Task directions: What's needed is an exact retyping of the lines from the start of the listing up to and including the line with "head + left", minus any pictures.

◇ ◇ ◇ ◇ ◇

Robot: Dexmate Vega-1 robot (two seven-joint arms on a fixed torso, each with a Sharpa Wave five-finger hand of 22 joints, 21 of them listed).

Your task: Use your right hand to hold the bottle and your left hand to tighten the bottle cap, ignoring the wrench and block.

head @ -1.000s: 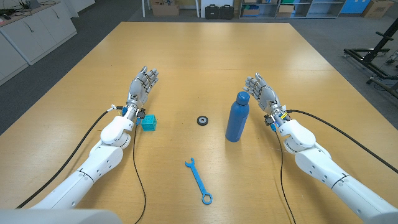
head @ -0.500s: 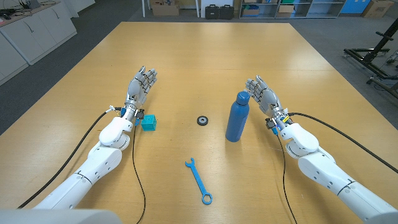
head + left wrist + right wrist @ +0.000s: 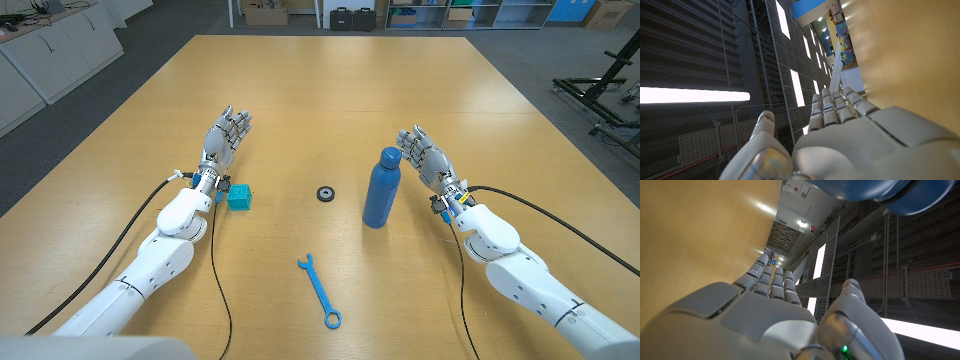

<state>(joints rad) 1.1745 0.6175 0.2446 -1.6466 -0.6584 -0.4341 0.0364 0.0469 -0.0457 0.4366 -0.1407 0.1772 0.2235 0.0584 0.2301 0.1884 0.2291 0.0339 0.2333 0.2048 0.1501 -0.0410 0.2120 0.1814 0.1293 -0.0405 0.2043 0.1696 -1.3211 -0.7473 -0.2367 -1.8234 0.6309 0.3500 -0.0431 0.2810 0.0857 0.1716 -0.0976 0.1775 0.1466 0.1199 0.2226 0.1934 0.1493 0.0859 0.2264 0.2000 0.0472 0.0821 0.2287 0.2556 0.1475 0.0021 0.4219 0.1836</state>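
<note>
A dark blue bottle with a rounded cap stands upright right of the table's middle; its blue body also fills a corner of the right wrist view. My right hand is just to its right, a small gap away, fingers extended and apart, holding nothing; the right wrist view shows the same spread fingers. My left hand is far to the left, fingers straight and holding nothing, as its own fingers show in the left wrist view.
A small black ring lies left of the bottle. A teal block sits by my left wrist. A blue wrench lies nearer the front edge. Bare wooden table stretches beyond both hands.
My right arm has shifted slightly to the right and toward the front, away from the bottle. The left hand and the objects stay where they were.
</note>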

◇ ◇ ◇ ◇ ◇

Exercise solution:
Robot: Dexmate Vega-1 robot (two seven-joint arms on a fixed torso, each with a Sharpa Wave five-finger hand of 22 joints, 21 of them listed).

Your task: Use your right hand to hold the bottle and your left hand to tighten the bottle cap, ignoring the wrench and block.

head @ -1.000s: 
head @ -0.500s: 
head + left wrist + right wrist @ +0.000s: 

There is nothing further to this exercise.